Rudy Giuliani Mysteriously Tweeted “The Aliens Have Anal Probed Me For The LAST TIME!”

(Picture courtesy of Gage Skidmore.)

New York City, NY—

Rudy Giuliani this morning published several mysterious tweets apparently alleging past alien abductions and anal probings. The following are Mr. Giuliani’s tweets:

“The aliens came back last night, but they were not gentle like they promised they would be! They got right up in there with no decency or foreplay to stretch things out a bit! I told them last time I wasn’t just a piece of meat for them to poke and probe and monitor internally, and now I’m serious! No more! I’m cutting them off!”

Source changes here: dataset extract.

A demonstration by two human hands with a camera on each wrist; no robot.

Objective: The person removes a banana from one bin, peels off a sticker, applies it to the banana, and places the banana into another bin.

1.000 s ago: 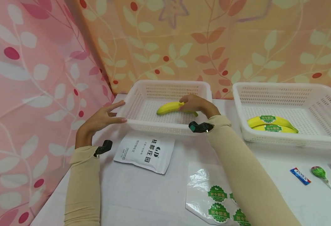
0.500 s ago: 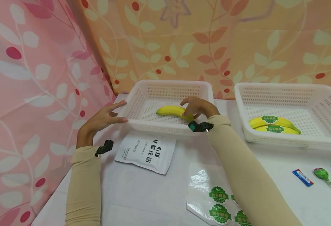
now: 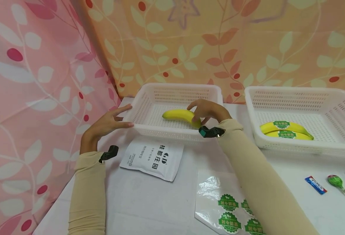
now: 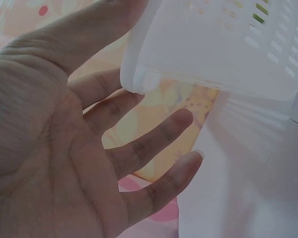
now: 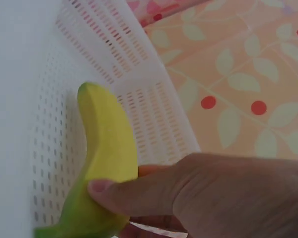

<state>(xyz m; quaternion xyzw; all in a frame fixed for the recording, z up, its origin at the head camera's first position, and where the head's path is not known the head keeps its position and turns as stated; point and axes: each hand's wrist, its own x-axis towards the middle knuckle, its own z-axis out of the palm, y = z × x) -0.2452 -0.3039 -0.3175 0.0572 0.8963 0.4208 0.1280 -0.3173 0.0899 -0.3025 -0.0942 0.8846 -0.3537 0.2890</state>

“If the aliens come back again I’ll be ready for them! Starting tonight, I’m sleeping with a shotgun under my pillow! From now on, Rudolph William Louis Giuliani’s sphincter is only an exit, not an entrance for their spindly little green fingers and metal machinery! They don’t even warm up the metal boxes first before jamming them up there! They have no bedside manner!”

“And I’m sick of the beeping! If they have inter-galactic technology, why can’t they build an anal probe that’s quiet instead of beeping audibly every 5 minutes! It’s driving me crazy! So mark my words, my anus will no longer be their biology experiment! They can go anal probe some other schmuck! I’ve been extra-terrestrially sodomized for the LAST TIME!”